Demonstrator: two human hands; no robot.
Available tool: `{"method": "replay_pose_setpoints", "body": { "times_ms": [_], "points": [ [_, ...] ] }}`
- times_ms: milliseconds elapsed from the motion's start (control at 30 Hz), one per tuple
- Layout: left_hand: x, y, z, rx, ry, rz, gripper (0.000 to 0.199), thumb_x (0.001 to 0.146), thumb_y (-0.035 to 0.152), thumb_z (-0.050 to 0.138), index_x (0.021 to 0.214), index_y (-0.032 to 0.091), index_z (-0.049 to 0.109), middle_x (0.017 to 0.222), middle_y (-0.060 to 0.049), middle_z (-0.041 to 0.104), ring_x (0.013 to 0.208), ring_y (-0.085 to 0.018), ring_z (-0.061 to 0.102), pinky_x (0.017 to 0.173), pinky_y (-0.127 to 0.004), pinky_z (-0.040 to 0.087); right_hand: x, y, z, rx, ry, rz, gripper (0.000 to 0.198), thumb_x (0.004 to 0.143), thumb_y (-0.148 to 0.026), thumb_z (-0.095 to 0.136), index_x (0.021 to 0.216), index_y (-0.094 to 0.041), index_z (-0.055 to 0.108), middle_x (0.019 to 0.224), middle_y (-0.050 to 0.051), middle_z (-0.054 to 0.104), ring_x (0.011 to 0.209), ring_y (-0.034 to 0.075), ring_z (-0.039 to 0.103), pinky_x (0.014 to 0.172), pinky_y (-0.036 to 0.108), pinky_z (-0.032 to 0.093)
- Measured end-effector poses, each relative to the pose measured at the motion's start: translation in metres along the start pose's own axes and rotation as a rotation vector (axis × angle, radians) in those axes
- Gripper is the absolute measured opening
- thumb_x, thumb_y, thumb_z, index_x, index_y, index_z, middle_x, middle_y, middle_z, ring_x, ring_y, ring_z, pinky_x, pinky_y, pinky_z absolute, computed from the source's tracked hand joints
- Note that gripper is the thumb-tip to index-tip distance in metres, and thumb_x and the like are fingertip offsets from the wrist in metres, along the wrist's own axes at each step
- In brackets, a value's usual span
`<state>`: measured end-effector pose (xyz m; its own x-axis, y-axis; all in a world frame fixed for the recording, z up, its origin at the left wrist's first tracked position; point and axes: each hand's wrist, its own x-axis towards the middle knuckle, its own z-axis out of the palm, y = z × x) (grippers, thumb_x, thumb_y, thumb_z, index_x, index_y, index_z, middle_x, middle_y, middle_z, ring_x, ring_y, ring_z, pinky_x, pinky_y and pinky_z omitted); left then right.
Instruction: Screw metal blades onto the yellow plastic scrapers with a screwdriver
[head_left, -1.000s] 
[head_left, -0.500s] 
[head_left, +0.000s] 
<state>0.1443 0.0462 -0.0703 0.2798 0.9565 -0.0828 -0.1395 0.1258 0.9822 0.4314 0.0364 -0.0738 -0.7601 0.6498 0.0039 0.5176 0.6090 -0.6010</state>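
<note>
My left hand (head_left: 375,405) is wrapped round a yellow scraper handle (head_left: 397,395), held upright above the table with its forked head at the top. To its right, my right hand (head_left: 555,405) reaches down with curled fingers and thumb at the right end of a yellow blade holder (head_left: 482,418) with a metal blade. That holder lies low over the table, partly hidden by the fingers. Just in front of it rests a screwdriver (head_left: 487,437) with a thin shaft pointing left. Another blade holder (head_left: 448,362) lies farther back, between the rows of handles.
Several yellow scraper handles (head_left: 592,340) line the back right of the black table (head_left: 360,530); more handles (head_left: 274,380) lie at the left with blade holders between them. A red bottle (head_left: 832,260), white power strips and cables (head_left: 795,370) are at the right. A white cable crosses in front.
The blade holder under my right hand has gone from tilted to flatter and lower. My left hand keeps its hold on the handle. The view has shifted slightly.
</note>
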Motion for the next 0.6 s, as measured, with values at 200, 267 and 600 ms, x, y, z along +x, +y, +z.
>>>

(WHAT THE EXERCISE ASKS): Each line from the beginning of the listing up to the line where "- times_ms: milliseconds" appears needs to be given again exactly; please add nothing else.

(EXERCISE ANSWER):
Demonstrator: two human hands; no robot.
Available tool: `{"method": "replay_pose_setpoints", "body": { "times_ms": [_], "points": [ [_, ...] ] }}`
- times_ms: milliseconds elapsed from the motion's start (control at 30 Hz), one per tuple

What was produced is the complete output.